TASK DESCRIPTION =
Check every line below for the word "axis" and copy each one that has it.

DATASET SECTION =
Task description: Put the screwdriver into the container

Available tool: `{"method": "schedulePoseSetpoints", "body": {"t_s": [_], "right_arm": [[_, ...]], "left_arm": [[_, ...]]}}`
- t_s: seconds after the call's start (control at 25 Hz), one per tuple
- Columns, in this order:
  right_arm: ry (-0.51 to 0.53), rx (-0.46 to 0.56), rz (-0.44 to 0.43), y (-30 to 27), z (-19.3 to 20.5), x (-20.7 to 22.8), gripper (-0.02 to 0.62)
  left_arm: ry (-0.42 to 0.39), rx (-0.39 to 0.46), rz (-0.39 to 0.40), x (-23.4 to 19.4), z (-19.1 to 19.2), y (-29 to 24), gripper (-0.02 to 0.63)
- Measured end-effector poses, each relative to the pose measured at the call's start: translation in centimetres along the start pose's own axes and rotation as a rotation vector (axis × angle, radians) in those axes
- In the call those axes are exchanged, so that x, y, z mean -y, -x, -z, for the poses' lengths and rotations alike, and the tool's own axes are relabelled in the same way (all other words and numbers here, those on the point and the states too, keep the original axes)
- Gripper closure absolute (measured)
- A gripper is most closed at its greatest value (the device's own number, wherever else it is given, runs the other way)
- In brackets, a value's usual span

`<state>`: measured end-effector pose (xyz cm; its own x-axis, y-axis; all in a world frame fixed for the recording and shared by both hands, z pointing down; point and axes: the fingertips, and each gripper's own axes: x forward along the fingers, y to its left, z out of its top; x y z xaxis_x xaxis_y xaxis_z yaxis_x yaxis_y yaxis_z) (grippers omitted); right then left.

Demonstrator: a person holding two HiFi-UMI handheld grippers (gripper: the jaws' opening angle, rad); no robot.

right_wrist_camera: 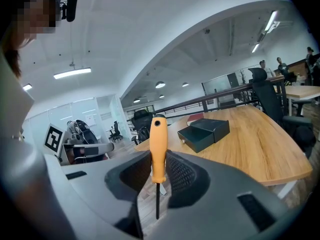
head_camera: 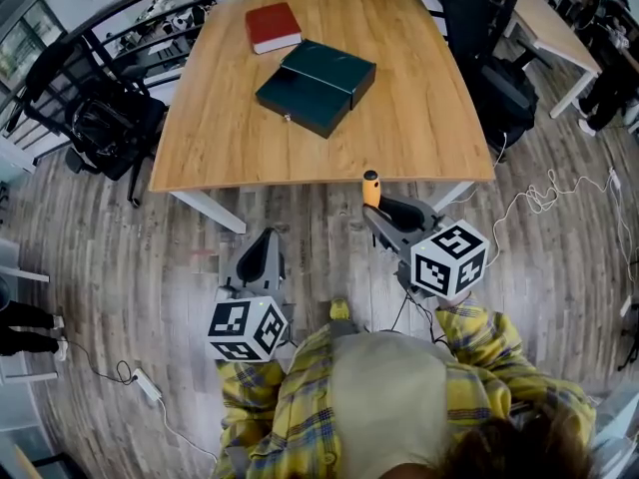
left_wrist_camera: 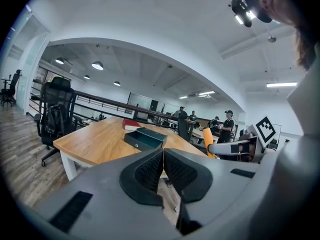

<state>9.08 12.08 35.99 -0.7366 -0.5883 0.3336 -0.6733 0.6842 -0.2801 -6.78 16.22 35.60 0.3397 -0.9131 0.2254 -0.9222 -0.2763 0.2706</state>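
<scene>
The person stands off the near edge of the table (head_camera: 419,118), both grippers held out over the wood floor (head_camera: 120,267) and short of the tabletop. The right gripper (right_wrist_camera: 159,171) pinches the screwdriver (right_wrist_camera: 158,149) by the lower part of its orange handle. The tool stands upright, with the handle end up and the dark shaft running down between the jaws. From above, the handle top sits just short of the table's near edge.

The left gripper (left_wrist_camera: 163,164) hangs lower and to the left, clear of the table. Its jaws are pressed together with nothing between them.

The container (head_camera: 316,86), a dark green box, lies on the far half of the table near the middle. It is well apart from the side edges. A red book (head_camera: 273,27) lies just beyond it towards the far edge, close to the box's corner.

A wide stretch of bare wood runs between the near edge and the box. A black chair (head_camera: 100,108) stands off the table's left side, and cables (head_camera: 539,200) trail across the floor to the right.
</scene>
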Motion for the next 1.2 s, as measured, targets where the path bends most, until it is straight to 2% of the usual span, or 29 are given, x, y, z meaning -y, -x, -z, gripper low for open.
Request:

SOLUTION BELOW =
- Measured end-effector poses, each relative to the pose measured at the call's start: translation in centimetres along the start pose's own axes and rotation as a rotation vector (axis × angle, radians) in those axes
`<state>`: measured end-effector pose (xyz cm; its own x-axis, y-axis; all in a world frame fixed for the recording and shared by both hands, z pointing down; point and axes: the fingertips, and each gripper's own axes: x forward along the fingers, y to its left, z out of its top; x y z xaxis_x xaxis_y xaxis_z yaxis_x yaxis_y yaxis_z) (grippers omitted); right then left.

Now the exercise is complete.